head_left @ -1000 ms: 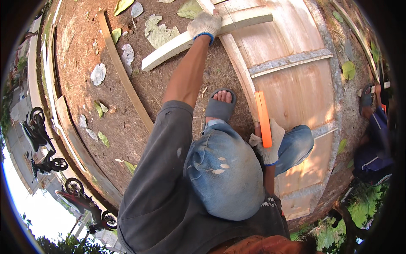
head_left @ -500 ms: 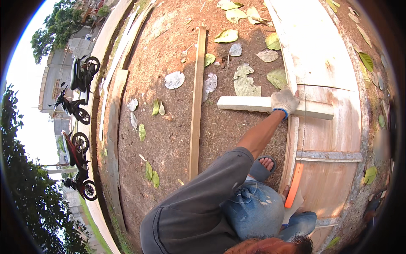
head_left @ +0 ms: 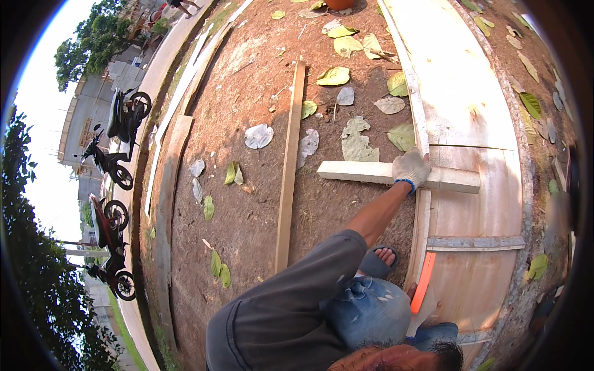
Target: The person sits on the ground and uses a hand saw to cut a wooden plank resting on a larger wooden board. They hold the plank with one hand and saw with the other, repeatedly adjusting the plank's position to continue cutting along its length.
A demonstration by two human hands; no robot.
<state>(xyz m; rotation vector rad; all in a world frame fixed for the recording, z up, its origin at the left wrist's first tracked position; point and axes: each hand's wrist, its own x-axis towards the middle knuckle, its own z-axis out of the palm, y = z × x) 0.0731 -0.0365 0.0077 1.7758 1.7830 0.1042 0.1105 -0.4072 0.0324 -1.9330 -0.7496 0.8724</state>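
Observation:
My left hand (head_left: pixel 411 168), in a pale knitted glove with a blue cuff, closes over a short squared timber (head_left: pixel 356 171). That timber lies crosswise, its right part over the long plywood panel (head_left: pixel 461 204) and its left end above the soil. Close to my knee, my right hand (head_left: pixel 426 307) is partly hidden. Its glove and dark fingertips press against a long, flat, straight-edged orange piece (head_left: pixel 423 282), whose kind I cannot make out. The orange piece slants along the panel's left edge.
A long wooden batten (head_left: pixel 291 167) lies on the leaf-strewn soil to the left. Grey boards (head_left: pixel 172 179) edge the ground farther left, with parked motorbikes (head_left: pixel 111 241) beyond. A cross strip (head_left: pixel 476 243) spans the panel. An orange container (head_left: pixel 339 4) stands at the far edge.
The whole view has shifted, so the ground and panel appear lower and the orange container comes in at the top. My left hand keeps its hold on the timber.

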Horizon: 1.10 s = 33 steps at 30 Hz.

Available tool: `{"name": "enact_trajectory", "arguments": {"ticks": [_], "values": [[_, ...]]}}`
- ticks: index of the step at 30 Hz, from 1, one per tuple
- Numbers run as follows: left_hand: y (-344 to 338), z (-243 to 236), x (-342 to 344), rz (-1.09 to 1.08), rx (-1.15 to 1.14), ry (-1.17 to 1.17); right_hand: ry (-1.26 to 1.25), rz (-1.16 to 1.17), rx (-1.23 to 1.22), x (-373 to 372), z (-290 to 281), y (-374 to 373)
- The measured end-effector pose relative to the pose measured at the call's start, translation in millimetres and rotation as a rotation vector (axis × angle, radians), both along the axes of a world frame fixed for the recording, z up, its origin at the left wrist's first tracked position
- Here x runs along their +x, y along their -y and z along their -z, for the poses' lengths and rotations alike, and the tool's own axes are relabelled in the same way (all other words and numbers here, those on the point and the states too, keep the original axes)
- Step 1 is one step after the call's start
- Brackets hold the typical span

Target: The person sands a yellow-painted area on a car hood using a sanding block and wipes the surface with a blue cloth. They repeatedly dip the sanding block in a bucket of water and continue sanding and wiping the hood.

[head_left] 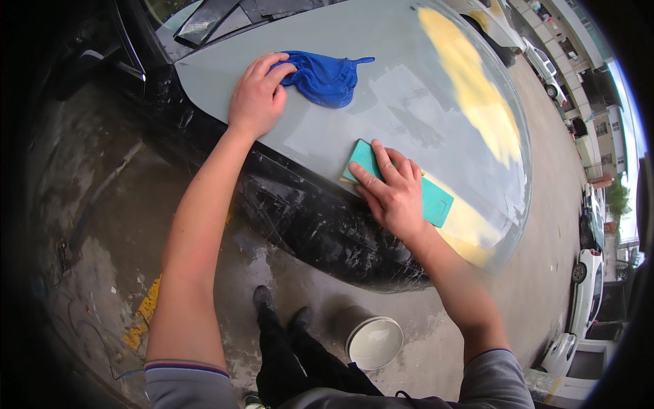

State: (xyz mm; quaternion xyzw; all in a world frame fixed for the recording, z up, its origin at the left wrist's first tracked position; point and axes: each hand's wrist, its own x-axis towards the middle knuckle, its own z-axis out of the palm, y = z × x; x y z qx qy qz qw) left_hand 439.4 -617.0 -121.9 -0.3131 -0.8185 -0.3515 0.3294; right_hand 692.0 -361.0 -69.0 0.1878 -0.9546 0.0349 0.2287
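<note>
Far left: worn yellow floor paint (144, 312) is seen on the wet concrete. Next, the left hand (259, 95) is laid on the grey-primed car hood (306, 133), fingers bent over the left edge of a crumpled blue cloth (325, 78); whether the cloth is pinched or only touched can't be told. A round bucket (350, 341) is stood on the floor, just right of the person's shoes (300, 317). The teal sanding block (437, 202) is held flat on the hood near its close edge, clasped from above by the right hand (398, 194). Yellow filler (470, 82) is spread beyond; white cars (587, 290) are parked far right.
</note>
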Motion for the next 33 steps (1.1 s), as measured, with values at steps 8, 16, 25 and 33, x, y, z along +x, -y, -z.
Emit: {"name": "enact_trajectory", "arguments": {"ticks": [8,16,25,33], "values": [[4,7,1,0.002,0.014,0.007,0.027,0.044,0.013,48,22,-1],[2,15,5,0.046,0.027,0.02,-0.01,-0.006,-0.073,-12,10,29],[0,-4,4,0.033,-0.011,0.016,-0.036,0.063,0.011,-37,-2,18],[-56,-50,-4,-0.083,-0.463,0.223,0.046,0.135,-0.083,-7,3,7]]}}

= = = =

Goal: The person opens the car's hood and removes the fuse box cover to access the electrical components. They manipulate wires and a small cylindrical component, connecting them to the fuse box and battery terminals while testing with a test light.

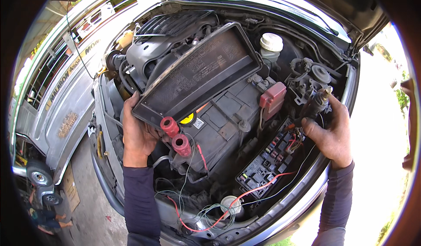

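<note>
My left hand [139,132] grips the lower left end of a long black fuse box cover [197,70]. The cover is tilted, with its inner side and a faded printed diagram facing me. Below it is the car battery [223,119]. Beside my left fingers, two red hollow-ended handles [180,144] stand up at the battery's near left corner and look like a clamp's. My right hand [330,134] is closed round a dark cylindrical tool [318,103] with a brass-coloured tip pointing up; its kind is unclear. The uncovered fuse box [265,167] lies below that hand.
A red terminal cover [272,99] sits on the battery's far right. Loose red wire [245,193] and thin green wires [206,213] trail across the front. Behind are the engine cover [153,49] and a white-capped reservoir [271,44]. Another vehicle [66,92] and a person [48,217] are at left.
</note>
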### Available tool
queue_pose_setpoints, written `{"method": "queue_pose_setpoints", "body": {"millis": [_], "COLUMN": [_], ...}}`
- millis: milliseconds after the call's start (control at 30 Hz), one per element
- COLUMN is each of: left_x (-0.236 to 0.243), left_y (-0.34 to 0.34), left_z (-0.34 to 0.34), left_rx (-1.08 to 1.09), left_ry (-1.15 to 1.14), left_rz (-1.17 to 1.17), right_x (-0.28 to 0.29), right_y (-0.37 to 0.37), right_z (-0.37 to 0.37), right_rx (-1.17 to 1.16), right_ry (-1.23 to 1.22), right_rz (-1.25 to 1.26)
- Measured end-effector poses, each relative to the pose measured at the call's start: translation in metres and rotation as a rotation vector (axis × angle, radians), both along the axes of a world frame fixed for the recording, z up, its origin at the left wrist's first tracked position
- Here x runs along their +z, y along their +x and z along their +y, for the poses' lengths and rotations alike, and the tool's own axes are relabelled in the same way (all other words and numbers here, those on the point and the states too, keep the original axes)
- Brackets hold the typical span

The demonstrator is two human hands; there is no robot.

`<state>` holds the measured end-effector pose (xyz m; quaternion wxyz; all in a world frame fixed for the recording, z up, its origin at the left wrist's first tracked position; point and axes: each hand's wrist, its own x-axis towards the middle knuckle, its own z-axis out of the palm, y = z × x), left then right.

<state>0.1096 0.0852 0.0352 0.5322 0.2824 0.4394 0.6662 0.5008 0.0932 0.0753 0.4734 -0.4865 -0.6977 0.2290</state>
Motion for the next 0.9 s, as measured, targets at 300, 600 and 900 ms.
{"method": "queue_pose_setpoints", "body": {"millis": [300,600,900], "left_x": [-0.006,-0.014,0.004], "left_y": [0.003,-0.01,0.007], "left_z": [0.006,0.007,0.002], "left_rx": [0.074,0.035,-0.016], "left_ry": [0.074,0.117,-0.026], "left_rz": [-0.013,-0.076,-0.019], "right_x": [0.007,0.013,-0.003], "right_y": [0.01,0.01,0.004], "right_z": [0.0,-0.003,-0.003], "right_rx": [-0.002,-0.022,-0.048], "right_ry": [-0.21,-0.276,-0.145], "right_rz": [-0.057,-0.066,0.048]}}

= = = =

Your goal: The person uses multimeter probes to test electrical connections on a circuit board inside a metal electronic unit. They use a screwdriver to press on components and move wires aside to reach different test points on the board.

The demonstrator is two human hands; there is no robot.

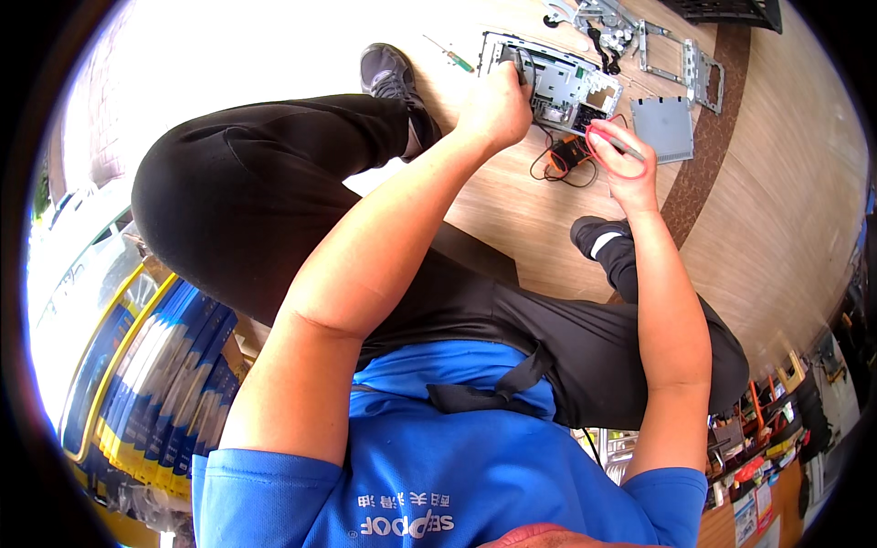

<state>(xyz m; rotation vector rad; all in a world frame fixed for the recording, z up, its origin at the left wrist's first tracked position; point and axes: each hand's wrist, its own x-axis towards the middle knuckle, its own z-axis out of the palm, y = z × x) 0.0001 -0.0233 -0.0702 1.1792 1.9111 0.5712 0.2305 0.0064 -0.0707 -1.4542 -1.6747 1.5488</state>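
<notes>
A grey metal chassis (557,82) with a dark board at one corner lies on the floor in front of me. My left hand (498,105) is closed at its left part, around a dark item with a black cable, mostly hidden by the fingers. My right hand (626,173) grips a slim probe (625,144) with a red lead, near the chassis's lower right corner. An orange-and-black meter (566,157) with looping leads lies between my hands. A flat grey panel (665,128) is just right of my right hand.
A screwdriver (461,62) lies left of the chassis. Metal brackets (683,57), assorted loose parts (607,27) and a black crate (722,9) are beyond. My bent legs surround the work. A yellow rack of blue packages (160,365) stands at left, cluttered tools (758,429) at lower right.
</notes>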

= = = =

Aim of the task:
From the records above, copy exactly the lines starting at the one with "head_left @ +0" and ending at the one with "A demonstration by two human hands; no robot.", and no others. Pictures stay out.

Exercise answer:
head_left @ +0 ms: 
Target: The person sits on the ground and uses a hand saw to cut a wooden plank resting on a larger wooden board. They hold the plank with one hand and saw with the other, repeatedly adjusting the plank's position to continue cutting along its length.
A demonstration by two human hands; no robot.

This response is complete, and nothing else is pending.